The league decided to take the top two-thirds of the 18-team league and play out a shortened competition to decide the championship and European qualification spots, while the bottom third is to begin thinking about the next campaign. After 23 games, Manresa sit 13th in the table.
The Manresa three is disappointed that the decision was taken in a way that cuts his side out of the rest of the season when his team have the same amount of wins as Club Joventut Badalona, who sit in 12th and whose season will continue.
Nevertheless, in an interview with Catalan News the Mallorcan born small forward says he “respects” the decision taken by the authorities as it’s one agreed by all clubs, and acknowledges that there’s no simple way to resolve such a complex issue.
Not being able to finish the season is a blow, but isn’t the most important topic in the grand scheme of things. Tomàs is happy that at least his club are going through “great efforts” to continue paying the players, although with the huge loss of income, this is reduced to only 50% for the remainder of the season.
Limited training regime
In Spain, people have been 100% confined to their homes for six weeks now, and this goes for professional athletes too. The impact on Tomàs’ training regime is huge.
“Our physical trainer sends us a workout plan, adapted to be done at home, every day. It’s made up of exercises that resemble basketball as much as possible, a lot of jumping, which of course we can do at home.”
At the beginning of the state of alarm, in mid March, Bàsquet Manresa sent static bikes to all players to keep up their fitness. “We can cardio at home on the static bike so we can sweat a bit, then strength exercises to keep up muscle toning.”
“In reality, it’s not the same,” Tomàs laments. “When you play basketball you have a gym with much more space, you can do many more things.” He says technical training is especially limited, and all he can do is ball control. “There’s no other space, I don’t have a hoop or anything.”
Finding motivation in confinement
Unable to leave home and having a training schedule so restricted plays its part on mental state and motivation for the small forward too.
“In truth, there are better days and worse days.
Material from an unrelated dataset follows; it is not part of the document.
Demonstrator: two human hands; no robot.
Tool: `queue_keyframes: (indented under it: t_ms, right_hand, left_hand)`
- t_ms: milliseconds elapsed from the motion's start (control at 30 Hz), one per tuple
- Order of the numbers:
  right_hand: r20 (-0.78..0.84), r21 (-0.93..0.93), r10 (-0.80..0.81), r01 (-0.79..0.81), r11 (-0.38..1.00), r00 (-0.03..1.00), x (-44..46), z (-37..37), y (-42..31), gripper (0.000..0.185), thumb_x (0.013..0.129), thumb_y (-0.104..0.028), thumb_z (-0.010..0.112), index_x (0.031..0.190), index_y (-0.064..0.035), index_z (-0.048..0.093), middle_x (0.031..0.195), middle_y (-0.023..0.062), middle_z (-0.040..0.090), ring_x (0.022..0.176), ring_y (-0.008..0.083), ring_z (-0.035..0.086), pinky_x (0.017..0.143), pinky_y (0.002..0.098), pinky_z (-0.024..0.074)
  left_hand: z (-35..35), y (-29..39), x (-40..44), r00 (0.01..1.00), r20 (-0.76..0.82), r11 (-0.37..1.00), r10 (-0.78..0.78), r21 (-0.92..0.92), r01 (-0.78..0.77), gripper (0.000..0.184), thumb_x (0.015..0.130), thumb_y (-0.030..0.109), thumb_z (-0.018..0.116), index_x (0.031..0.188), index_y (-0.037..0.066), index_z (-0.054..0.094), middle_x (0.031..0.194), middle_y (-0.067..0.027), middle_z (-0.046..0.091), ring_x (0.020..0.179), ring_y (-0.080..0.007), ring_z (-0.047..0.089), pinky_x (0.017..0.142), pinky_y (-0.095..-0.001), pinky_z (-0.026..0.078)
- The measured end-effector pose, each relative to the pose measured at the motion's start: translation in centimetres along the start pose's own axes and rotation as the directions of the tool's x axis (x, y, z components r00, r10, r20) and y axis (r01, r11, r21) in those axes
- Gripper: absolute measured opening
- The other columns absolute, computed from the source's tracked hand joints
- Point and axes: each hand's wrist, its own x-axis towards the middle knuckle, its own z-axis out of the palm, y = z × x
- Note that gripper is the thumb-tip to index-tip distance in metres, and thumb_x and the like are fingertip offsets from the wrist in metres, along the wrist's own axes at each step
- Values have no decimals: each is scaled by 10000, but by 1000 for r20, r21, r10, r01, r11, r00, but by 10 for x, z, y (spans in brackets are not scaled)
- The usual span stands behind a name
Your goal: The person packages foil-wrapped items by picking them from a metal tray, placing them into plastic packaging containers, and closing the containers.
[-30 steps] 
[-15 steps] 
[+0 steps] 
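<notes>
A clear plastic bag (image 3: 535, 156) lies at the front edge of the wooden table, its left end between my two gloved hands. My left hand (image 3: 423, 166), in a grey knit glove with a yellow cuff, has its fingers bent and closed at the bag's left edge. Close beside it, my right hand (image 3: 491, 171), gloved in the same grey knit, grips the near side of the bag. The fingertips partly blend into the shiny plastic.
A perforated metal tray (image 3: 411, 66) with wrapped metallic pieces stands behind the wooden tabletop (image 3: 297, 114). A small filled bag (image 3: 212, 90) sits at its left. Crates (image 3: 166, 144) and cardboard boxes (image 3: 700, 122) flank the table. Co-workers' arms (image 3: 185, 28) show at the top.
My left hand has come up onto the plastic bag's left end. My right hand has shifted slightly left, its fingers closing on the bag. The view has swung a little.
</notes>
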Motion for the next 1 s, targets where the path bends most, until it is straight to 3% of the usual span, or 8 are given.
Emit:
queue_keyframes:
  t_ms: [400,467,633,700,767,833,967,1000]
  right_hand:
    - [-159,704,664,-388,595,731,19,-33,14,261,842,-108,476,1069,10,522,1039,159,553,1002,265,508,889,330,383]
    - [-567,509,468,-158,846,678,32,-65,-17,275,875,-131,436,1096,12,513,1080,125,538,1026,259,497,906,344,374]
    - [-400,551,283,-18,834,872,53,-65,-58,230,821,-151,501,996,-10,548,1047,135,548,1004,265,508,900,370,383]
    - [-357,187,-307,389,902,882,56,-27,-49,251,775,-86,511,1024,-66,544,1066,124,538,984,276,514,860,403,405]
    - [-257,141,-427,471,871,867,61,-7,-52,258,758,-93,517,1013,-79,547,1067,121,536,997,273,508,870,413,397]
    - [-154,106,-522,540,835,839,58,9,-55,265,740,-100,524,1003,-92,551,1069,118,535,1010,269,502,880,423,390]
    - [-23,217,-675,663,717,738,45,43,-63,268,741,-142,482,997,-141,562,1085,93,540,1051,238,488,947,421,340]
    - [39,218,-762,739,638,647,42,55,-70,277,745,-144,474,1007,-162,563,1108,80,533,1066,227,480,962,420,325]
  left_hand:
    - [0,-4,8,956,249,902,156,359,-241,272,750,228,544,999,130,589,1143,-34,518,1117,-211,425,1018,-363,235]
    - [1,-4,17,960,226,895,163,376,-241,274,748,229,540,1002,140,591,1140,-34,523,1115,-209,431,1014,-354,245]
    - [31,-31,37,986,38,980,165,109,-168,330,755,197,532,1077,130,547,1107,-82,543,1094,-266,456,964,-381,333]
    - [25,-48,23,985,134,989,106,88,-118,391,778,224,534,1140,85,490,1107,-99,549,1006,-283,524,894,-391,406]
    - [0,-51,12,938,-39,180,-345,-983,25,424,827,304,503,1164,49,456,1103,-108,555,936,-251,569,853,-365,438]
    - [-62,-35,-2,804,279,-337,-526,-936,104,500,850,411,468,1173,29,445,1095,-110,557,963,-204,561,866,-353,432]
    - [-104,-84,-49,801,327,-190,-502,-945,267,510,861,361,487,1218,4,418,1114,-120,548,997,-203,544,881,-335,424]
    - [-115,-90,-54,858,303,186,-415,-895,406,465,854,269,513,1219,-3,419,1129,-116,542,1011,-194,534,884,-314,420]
But training is a way of keeping a routine and keeping active and in the end to have a goal, overall it helps with this.”
“There are still some days where I lack motivation, but I still feel like I should do it, because it makes me feel better,'' the three explains. “When you get out of bed, you know you have to do the plan they’ve sent you, but this is good too for your mind.”
Tomàs believes that the period of confinement is going to have an impact on the performance of athletes once the lockdown is over.
“It will definitely affect us. The only thing I can say though, is half joking and half truthfully, is that all players are in the same situation, so there won’t be an excuse.”
For top level performers, it takes some time to get into the rhythm before being match fit, hence why teams have pre-season training sessions and warm up games. “But for all athletes, we’ll need some time to train,” Tomàs says.